__WHAT YOU NEED TO DO__.
An exact copy of every entry is required, without the pictures.

INFORMATION PROVIDED: Begin

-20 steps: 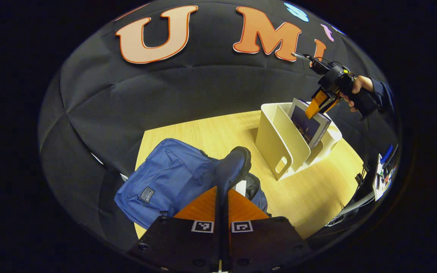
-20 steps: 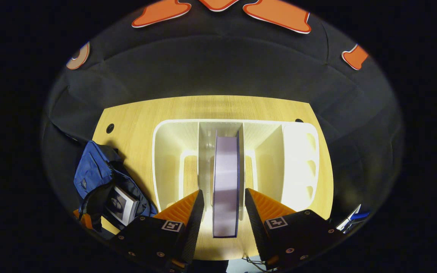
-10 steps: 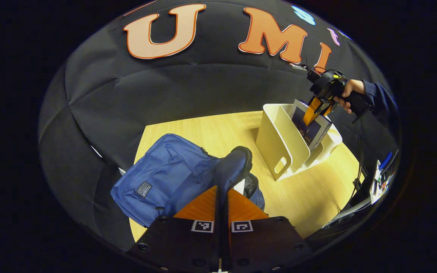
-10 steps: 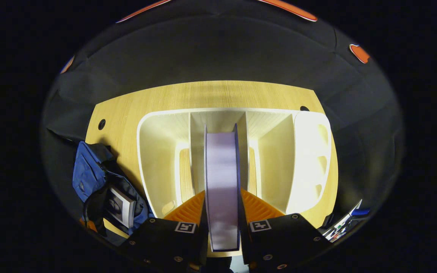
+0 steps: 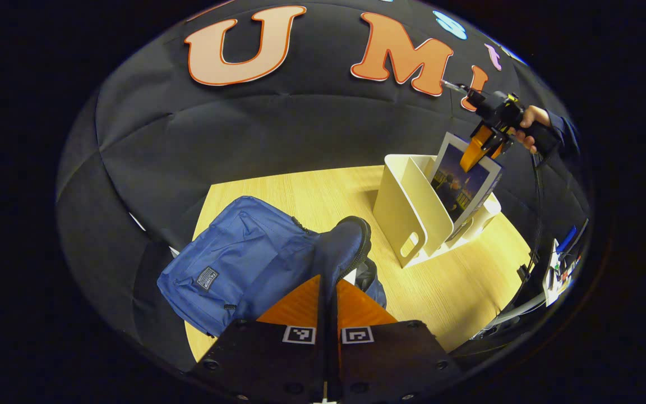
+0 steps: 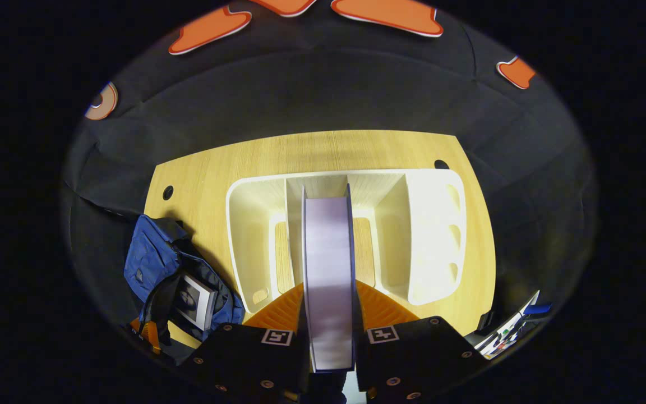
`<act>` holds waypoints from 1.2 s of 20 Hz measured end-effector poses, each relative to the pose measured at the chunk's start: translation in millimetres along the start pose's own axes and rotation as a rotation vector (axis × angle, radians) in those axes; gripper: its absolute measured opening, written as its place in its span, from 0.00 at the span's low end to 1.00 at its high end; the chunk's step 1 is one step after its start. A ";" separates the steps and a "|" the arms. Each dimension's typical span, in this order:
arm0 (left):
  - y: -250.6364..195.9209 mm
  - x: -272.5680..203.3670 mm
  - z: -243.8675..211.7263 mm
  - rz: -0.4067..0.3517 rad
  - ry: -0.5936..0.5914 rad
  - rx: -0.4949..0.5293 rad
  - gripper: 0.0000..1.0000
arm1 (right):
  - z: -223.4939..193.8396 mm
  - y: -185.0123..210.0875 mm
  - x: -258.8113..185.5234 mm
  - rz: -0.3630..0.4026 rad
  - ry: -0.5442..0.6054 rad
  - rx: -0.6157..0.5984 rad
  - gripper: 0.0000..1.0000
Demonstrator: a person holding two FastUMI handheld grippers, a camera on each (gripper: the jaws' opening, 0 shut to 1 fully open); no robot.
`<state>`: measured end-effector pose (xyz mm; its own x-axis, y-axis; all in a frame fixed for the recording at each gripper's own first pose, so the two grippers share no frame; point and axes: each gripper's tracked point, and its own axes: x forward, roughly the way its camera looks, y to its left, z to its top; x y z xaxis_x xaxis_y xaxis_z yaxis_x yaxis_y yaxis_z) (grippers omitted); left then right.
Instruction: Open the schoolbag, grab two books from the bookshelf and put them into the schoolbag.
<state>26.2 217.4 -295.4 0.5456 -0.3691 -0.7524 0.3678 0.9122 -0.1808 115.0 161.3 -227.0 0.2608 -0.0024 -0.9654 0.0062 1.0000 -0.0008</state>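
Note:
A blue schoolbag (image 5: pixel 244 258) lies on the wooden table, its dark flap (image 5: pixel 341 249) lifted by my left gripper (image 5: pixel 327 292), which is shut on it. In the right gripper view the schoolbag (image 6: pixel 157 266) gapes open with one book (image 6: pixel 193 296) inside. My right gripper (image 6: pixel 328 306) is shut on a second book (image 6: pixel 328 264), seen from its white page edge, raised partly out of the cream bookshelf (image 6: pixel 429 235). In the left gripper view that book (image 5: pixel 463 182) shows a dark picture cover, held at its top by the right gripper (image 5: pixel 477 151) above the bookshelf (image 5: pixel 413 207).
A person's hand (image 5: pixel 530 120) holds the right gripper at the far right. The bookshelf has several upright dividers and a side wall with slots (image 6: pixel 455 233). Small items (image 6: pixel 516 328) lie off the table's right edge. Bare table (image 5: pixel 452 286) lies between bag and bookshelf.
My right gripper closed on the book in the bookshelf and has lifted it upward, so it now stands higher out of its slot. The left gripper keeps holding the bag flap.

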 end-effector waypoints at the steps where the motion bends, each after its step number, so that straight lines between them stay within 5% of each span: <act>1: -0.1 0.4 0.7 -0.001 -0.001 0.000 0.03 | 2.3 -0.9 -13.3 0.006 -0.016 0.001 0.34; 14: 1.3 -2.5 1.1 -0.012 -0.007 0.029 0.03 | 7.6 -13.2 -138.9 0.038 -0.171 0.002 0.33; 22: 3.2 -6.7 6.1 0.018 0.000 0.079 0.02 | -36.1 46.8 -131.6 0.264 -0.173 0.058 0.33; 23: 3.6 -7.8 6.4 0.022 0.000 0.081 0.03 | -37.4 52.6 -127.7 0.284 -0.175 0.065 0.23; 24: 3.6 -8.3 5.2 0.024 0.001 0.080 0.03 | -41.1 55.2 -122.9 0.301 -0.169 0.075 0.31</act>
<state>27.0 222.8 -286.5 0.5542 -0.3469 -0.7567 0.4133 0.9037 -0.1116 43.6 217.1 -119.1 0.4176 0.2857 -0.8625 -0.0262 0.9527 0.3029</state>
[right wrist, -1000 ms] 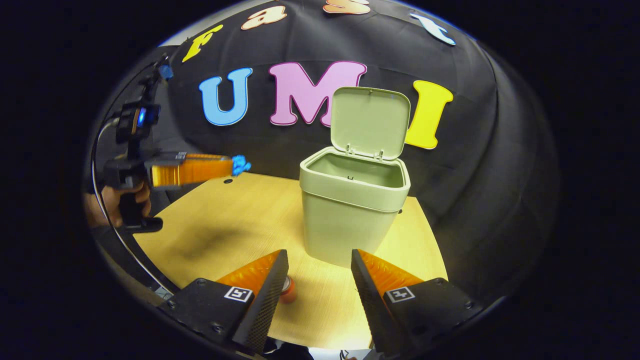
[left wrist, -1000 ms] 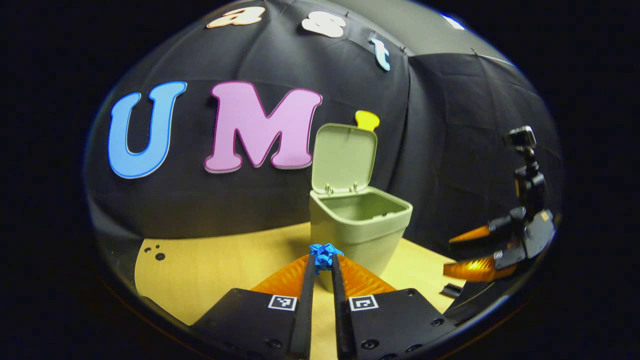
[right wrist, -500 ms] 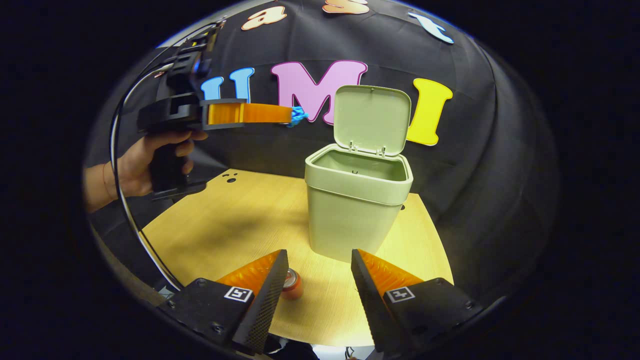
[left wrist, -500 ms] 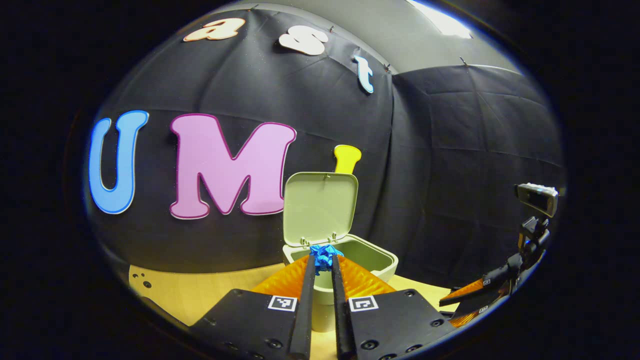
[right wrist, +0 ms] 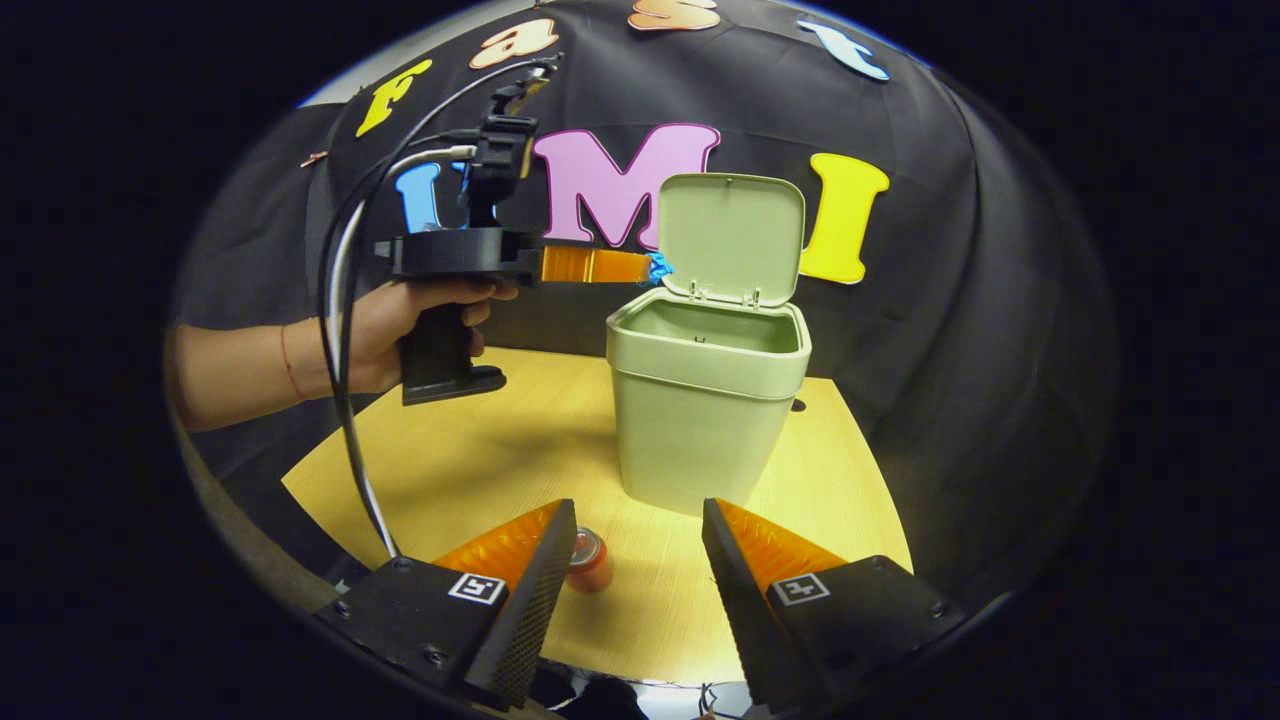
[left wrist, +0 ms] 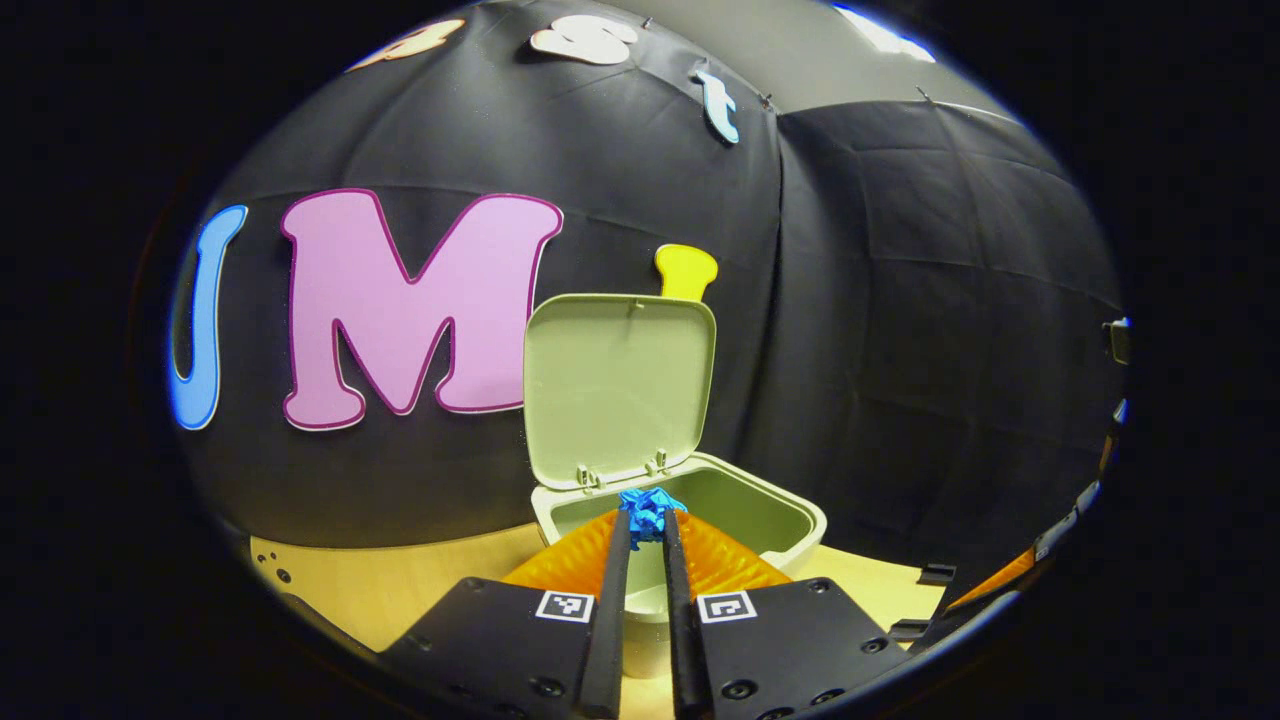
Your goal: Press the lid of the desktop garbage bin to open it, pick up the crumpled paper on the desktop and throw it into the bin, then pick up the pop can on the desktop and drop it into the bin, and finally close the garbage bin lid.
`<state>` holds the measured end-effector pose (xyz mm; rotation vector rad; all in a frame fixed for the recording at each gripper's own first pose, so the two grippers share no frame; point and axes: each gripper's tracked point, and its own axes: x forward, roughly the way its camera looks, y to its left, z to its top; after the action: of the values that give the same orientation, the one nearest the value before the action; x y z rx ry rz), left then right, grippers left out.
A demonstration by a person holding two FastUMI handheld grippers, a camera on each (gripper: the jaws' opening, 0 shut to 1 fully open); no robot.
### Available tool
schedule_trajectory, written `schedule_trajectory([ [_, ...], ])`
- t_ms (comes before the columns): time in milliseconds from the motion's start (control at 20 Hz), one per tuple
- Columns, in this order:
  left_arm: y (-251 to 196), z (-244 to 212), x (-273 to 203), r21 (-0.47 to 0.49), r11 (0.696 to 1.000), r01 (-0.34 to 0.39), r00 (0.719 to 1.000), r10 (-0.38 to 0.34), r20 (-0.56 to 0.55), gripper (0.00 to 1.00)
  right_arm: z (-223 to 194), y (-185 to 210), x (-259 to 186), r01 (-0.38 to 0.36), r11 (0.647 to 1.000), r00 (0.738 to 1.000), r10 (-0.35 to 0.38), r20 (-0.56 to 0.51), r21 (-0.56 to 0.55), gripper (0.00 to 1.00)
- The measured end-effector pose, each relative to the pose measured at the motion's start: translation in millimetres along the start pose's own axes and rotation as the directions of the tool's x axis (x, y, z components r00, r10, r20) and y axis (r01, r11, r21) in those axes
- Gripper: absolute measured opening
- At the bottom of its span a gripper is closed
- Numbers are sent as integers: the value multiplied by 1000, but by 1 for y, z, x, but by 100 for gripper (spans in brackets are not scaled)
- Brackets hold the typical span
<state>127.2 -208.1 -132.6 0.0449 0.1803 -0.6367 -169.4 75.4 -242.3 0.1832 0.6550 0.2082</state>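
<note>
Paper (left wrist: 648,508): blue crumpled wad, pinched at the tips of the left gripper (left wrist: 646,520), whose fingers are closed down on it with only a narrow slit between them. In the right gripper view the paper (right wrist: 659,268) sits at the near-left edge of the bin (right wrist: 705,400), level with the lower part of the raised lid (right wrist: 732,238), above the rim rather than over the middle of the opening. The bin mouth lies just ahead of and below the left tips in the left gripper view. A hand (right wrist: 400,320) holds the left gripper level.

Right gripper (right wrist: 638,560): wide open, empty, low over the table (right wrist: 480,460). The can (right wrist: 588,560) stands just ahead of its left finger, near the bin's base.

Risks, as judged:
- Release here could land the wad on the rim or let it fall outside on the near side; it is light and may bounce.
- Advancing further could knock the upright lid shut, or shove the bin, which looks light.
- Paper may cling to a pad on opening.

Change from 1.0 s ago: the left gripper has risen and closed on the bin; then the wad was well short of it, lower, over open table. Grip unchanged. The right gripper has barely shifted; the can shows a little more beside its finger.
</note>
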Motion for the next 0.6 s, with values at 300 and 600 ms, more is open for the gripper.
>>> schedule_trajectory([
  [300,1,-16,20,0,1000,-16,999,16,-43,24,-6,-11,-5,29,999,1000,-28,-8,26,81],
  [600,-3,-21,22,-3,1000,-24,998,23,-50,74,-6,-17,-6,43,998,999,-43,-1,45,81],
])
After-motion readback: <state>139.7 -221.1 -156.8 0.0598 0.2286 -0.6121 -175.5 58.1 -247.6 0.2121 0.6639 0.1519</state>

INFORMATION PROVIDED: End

__SOLUTION FOR THIS TASK__.
-20 steps: 
-20 steps: 
-10 steps: 
-10 steps: 
+0 steps: 
+0 steps: 
`<act>` holds waypoints from 1.2 s of 20 Hz measured end-effector poses, each relative to the pose measured at the chunk's start: translation in millimetres along the start pose's own axes and rotation as a rotation vector (axis × angle, radians) in those axes; gripper: its absolute measured opening, written as its place in its span, from 0.00 at the span's low end to 1.00 at its high end; the chunk's step 1 is one step after its start. A ";" separates the steps and a "|" the arms. Each dimension's typical span, in this order:
arm0 (left):
  - y: -250.6364..195.9209 mm
  - x: -272.5680..203.3670 mm
  - z: -243.8675..211.7263 mm
  - rz: -0.4067..0.3517 rad
  - ry: -0.5936..0.5914 rad
  - rx: -0.4949..0.5293 rad
  - gripper: 0.0000..1.0000
arm1 (right):
  - z: -223.4939..193.8396 mm
  - y: -185.0123..210.0875 mm
  - x: -258.8113..185.5234 mm
  - rz: -0.3630..0.4026 rad
  - ry: -0.5442..0.6054 rad
  - rx: -0.6157..0.5984 rad
  - gripper: 0.0000..1.0000
Demonstrator: a person holding two FastUMI handheld grippers, a camera on each (gripper: the jaws' opening, 0 shut to 1 fully open); no robot.
`<state>`: measured end-effector pose (xyz mm; its own x-axis, y-axis; all in a frame fixed for the recording at each gripper's own first pose, so the two grippers share no frame; point and axes: each gripper's tracked point, and its own axes: x forward, roughly the way its camera looks, y to its left, z to its top; x y z xaxis_x xaxis_y xaxis_z yaxis_x yaxis_y yaxis_z) (grippers omitted); left then right.
Instruction: Open the schoolbag, grab two books from the bookshelf and put them into the schoolbag.
<state>26.2 217.4 -295.4 0.5456 -0.3691 -0.7524 0.3678 0.9122 -0.1808 115.0 161.3 -227.0 0.2608 -0.0024 -0.9654 0.0062 1.0000 -0.0008</state>
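Note:
A blue schoolbag (image 5: pixel 244 258) lies on the wooden table, its dark flap (image 5: pixel 341 249) lifted by my left gripper (image 5: pixel 327 292), which is shut on it. In the right gripper view the schoolbag (image 6: pixel 157 266) gapes open with one book (image 6: pixel 193 296) inside. My right gripper (image 6: pixel 328 306) is shut on a second book (image 6: pixel 328 264), seen from its white page edge, raised partly out of the cream bookshelf (image 6: pixel 429 235). In the left gripper view that book (image 5: pixel 463 182) shows a dark picture cover, held at its top by the right gripper (image 5: pixel 477 151) above the bookshelf (image 5: pixel 413 207).
A person's hand (image 5: pixel 530 120) holds the right gripper at the far right. The bookshelf has several upright dividers and a side wall with slots (image 6: pixel 455 233). Small items (image 6: pixel 516 328) lie off the table's right edge. Bare table (image 5: pixel 452 286) lies between bag and bookshelf.
My right gripper closed on the book in the bookshelf and has lifted it upward, so it now stands higher out of its slot. The left gripper keeps holding the bag flap.
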
 end-effector waypoints at the steps where the motion bends, each after its step number, so that straight lines between them stay within 5% of each span: <act>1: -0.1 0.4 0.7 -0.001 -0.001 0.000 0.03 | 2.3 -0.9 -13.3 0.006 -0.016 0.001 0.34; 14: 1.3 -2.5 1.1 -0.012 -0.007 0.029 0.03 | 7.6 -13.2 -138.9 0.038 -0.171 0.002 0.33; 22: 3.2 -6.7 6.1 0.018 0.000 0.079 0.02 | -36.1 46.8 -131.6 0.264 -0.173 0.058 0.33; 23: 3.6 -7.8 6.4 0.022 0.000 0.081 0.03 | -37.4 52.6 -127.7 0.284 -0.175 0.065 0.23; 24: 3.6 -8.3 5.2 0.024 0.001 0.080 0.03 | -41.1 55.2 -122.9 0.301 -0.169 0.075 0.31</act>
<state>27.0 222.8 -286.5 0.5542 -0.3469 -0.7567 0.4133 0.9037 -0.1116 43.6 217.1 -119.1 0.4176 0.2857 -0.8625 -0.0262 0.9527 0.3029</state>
[right wrist, -1000 ms] 
[left wrist, -1000 ms] 
[right wrist, -500 ms] 
[left wrist, -500 ms] 
[right wrist, +0 ms] 
[left wrist, +0 ms] 
Your goal: Press the lid of the desktop garbage bin to open it, pick up the crumpled paper on the desktop and throw it into the bin, then pick up the pop can on the desktop and drop it into the bin, and finally close the garbage bin lid.
`<state>` holds the measured end-effector pose (xyz mm; rotation vector rad; all in a frame fixed for the recording at each gripper's own first pose, so the two grippers share no frame; point and axes: each gripper's tracked point, and its own axes: x forward, roughly the way its camera looks, y to its left, z to its top; after the action: of the values that give the same orientation, the one nearest the value before the action; x y z rx ry rz), left then right, grippers left out.
A demonstration by a person holding two FastUMI handheld grippers, a camera on each (gripper: the jaws' opening, 0 shut to 1 fully open); no robot.
### Available tool
schedule_trajectory, written `schedule_trajectory([ [_, ...], ])`
- t_ms (comes before the columns): time in milliseconds from the motion's start (control at 20 Hz), one per tuple
- Columns, in this order:
  left_arm: y (-251 to 196), z (-244 to 212), x (-273 to 203), r21 (-0.47 to 0.49), r11 (0.696 to 1.000), r01 (-0.34 to 0.39), r00 (0.719 to 1.000), r10 (-0.38 to 0.34), r20 (-0.56 to 0.55), gripper (0.00 to 1.00)
  right_arm: z (-223 to 194), y (-185 to 210), x (-259 to 186), r01 (-0.38 to 0.36), r11 (0.647 to 1.000), r00 (0.738 to 1.000), r10 (-0.35 to 0.38), r20 (-0.56 to 0.51), r21 (-0.56 to 0.55), gripper (0.00 to 1.00)
- The measured end-effector pose, each relative to the pose measured at the motion's start: translation in millimetres along the start pose's own axes and rotation as the directions of the tool's x axis (x, y, z components r00, r10, r20) and y axis (r01, r11, r21) in those axes
- Gripper: absolute measured opening
- At the bottom of its span a gripper is closed
- Numbers are sent as integers: the value multiplied by 1000, but by 1 for y, z, x, but by 100 for gripper (spans in brackets are not scaled)
- Brackets hold the typical span
<state>127.2 -208.1 -132.6 0.0449 0.1803 -0.6367 -169.4 75.4 -242.3 0.1832 0.6550 0.2082</state>
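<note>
Paper (left wrist: 648,508): blue crumpled wad, pinched at the tips of the left gripper (left wrist: 646,520), whose fingers are closed down on it with only a narrow slit between them. In the right gripper view the paper (right wrist: 659,268) sits at the near-left edge of the bin (right wrist: 705,400), level with the lower part of the raised lid (right wrist: 732,238), above the rim rather than over the middle of the opening. The bin mouth lies just ahead of and below the left tips in the left gripper view. A hand (right wrist: 400,320) holds the left gripper level.

Right gripper (right wrist: 638,560): wide open, empty, low over the table (right wrist: 480,460). The can (right wrist: 588,560) stands just ahead of its left finger, near the bin's base.

Risks, as judged:
- Release here could land the wad on the rim or let it fall outside on the near side; it is light and may bounce.
- Advancing further could knock the upright lid shut, or shove the bin, which looks light.
- Paper may cling to a pad on opening.

Change from 1.0 s ago: the left gripper has risen and closed on the bin; then the wad was well short of it, lower, over open table. Grip unchanged. The right gripper has barely shifted; the can shows a little more beside its finger.
</note>
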Motion for the next 0.6 s, with values at 300 and 600 ms, more is open for the gripper.
>>> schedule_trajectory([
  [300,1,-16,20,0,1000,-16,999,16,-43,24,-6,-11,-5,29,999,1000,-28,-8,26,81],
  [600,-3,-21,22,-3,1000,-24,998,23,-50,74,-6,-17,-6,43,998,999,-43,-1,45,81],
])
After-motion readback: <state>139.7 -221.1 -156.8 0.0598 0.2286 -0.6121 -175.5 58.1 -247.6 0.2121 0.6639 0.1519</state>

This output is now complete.